Linux Foundation Delta Lake overview
This article has been adapted for more clarity from its original counterpart here. This article helps you quickly explore the main features of Delta Lake. The article provides code snippets that show how to read from and write to Delta Lake tables from interactive, batch, and streaming queries. The code snippets are also available in a set of notebooks PySpark here, Scala here, and C# here
Here's what we will cover:
- Create a table
- Read data
- Update table data
- Overwrite table data
- Conditional update without overwrite
- Read older versions of data using Time Travel
- Write a stream of data to a table
- Read a stream of changes from a table
- SQL Support
Configuration
Make sure you modify the below as appropriate for your environment.
import random
session_id = random.randint(0,1000000)
delta_table_path = "/delta/delta-table-{0}".format(session_id)
delta_table_path
var sessionId = (new Random()).Next(10000000);
var deltaTablePath = $"/delta/delta-table-{sessionId}";
deltaTablePath
val sessionId = scala.util.Random.nextInt(1000000)

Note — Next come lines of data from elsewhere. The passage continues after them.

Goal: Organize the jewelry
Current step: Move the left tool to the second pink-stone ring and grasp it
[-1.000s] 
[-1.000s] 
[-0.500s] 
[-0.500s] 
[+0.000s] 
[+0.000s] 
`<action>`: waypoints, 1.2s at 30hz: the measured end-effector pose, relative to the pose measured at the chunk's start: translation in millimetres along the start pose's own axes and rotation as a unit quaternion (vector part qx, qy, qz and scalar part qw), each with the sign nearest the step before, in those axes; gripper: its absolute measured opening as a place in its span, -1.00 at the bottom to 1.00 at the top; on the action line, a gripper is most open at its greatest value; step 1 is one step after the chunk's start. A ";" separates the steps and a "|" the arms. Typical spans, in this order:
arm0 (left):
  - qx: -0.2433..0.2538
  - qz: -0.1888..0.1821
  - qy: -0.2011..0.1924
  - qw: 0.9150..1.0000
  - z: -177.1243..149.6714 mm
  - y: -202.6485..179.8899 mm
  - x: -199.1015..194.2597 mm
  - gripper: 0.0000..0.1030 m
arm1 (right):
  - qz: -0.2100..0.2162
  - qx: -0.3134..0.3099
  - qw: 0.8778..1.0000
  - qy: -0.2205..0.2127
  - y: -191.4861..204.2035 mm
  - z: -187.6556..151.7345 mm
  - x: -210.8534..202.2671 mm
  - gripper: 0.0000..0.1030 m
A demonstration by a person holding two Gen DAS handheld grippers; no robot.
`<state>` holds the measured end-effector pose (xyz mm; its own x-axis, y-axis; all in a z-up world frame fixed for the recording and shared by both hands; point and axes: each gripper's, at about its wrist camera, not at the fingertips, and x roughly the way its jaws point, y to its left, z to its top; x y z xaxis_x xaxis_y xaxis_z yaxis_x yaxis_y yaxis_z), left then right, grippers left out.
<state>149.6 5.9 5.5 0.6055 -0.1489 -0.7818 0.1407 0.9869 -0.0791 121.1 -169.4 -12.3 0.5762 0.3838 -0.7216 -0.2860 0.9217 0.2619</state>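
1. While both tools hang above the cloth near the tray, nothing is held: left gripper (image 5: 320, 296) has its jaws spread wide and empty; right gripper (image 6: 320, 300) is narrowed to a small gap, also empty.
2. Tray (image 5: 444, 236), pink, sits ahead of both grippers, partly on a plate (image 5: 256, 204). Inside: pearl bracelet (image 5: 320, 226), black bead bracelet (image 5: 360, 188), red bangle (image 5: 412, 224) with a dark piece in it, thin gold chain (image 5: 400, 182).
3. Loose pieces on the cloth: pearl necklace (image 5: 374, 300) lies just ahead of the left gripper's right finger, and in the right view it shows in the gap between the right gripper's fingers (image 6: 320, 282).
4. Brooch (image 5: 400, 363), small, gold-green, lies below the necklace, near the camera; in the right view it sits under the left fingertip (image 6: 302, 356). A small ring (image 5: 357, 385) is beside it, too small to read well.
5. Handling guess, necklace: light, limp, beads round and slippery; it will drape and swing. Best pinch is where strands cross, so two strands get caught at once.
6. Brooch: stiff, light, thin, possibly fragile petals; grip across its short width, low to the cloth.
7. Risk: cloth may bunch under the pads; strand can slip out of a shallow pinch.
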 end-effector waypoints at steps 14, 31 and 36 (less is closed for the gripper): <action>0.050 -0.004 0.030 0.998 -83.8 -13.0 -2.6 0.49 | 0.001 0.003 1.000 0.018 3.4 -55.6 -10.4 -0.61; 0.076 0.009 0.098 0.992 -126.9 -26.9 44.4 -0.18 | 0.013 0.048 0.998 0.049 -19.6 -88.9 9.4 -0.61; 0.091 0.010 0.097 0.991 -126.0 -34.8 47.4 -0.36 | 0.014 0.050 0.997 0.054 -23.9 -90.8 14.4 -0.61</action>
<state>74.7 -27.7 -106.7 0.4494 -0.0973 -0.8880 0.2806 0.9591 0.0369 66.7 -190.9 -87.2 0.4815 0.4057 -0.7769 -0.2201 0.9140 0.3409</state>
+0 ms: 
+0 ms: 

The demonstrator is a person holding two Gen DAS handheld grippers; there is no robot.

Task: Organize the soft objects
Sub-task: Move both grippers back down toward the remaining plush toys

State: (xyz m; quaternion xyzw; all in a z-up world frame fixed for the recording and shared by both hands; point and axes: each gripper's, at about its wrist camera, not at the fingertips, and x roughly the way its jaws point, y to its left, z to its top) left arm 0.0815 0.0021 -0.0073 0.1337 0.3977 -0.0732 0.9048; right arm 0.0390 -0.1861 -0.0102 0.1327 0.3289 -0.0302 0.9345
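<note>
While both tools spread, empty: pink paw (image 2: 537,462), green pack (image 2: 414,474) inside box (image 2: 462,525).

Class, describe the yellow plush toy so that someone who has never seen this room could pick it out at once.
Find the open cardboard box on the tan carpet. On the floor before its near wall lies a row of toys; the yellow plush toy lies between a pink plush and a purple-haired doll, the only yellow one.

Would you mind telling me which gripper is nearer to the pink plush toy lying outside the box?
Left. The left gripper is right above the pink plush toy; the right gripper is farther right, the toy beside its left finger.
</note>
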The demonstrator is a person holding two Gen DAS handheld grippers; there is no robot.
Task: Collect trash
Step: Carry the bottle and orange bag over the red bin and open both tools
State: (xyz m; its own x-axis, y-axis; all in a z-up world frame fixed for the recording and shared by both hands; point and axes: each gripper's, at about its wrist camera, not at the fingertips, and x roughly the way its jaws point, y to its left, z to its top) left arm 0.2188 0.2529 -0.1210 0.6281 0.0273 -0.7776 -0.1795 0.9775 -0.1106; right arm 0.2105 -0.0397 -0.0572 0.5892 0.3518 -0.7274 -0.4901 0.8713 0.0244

val deltaTablePath = s"/delta/delta-table-$sessionId";
Results in:
'/delta/delta-table-335323'
Create a table
To create a Delta Lake table, write a DataFrame out a DataFrame in the delta format. You can change the format from Parquet, CSV, JSON, and so on, to delta.
The code that follows shows you how to create a new Delta Lake table using the schema inferred from your DataFrame.
data = spark.range(0,5)
data.show()
data.write.format("delta").save(delta_table_path)
var data = spark.Range(0,5);
data.Show();
data.Write().Format("delta").Save(deltaTablePath);
val data = spark.range(0, 5)
data.show
data.write.format("delta").save(deltaTablePath)
Results in:
ID |
---|
0 |
1 |
2 |
3 |
4 |
Read data
You read data in your Delta Lake table by specifying the path to the files and the delta format.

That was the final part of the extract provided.